Nada a lo largo de casi hora y media de espectáculo estuvo dejado al azar. Porque bajo la aparente sensación de que las cosas se desarrollaban como algo espontáneo, lo cierto es que se trató de una coreografía concebida milimétricamente; cada uno de los movimientos encontraba eco en la música, por cierto, qué buenas “cantaoras” Ana Ramón y Sara Corea, qué buenas las guitarras de Rubén Levaniegos y Isaac Muñoz.
Desde luego la estrella del espectáculo es Pagés.

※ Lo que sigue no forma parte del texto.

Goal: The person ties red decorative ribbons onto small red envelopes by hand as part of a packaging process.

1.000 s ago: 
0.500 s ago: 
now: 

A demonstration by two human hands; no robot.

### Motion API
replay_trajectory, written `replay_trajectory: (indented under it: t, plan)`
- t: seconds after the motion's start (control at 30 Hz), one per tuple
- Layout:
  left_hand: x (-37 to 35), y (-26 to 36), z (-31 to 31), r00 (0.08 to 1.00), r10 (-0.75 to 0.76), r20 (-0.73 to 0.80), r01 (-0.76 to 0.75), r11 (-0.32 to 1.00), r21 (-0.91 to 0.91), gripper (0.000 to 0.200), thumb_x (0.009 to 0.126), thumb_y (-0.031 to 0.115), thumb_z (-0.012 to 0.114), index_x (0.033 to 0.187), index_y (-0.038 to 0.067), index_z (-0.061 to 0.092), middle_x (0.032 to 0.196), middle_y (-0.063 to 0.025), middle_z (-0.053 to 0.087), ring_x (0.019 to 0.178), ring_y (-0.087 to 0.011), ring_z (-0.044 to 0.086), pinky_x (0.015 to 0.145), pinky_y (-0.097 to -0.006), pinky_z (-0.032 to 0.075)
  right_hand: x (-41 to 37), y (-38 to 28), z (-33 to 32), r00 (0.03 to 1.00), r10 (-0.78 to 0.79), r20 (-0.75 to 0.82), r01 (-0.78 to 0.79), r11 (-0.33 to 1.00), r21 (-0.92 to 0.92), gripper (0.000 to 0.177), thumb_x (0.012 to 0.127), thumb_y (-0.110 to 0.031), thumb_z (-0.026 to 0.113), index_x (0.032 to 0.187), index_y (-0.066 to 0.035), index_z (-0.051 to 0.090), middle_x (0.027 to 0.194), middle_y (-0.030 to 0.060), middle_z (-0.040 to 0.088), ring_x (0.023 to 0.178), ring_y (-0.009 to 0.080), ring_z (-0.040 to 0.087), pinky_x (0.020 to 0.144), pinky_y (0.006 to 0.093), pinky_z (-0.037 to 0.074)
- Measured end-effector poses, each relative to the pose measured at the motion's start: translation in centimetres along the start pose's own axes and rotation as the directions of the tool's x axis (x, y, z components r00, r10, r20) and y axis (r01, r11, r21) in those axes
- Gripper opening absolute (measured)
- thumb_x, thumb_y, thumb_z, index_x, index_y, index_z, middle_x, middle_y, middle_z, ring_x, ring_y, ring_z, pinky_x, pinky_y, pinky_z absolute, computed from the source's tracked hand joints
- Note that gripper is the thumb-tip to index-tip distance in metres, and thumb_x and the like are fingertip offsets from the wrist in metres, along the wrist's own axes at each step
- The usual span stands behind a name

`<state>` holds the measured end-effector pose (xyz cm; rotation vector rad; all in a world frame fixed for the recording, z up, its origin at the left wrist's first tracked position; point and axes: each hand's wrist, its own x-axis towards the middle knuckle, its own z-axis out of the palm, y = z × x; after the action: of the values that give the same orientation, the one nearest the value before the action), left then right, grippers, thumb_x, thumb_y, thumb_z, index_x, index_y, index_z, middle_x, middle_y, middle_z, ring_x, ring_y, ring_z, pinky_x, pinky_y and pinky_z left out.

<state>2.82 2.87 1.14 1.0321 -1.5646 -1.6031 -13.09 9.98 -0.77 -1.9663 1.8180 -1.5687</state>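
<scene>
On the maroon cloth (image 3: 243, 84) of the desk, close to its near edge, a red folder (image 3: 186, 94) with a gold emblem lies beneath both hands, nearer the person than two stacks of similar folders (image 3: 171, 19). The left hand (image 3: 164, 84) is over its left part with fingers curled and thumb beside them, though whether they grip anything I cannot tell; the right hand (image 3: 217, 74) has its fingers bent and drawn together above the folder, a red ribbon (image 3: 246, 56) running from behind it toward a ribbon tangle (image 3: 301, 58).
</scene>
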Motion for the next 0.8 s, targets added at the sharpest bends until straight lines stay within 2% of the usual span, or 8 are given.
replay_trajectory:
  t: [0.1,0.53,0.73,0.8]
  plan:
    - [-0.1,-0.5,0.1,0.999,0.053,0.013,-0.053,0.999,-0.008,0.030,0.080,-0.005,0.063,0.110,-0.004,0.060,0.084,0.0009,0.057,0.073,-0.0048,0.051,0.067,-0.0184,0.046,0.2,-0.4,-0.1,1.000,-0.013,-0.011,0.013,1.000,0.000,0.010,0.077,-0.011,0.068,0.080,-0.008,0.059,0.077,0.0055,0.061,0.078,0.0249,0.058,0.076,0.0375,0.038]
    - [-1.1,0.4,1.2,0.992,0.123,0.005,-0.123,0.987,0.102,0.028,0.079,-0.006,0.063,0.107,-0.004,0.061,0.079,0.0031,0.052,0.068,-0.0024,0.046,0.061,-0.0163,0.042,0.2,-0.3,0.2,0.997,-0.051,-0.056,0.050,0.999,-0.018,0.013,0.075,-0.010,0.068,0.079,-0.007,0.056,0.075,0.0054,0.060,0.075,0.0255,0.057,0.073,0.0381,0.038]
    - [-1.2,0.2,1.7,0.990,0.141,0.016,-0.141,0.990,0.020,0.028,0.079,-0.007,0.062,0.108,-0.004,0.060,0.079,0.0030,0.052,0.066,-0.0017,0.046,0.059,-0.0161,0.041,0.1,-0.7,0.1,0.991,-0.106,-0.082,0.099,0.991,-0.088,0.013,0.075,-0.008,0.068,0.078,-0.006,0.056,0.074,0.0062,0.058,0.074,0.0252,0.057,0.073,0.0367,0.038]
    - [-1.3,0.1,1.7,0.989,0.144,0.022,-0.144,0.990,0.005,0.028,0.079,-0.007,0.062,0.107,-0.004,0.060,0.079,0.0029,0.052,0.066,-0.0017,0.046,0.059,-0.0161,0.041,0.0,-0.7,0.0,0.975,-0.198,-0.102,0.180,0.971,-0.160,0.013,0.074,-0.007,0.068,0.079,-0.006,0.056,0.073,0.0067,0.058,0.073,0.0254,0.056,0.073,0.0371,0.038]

Decía que baila desde que tiene memoria y lo hace con autoridad, su estatura artística se impuso, llenó el escenario con una forma de bailar, felina y llena de atavismos que no hizo de lado un virtuosismo que más de una vez dejó sin respiración al auditorio, cuerpo y vestuario eran un todo de sensualidad.
Resultó evidente que lo visto fue más que baile, hubo drama, por ejemplo en la escena de las ejecuciones, que los bailaores resolvieron con intensidad y que llevaba al auditorio a la reflexión.
A la final se trató de algo que puso en evidencia que la tradición del baile flamenco no se ha quedado estancada en el tiempo. Lo visto va, por un lado a las raíces primigenias de una tradición que hunde sus raíces en el siglo XVIII y no ha parado de nutrirse de la realidad cultural española. No fue gratuito que algunas escenas fueran teatro dentro del baile y también baile pleno de teatralidad.
Precioso vestuario, con mucho de tradición y muchos guiños a lo contemporáneo, imposible pasar por alto el colorido concebido, no sólo por estética, sino como parte de los contenidos.
Igual con las luces de Alfonso Ramos, impecables y también inquietantes.
Luego de esa casi hora y media de espectáculo, pues la ovación del teatro. Más que merecida.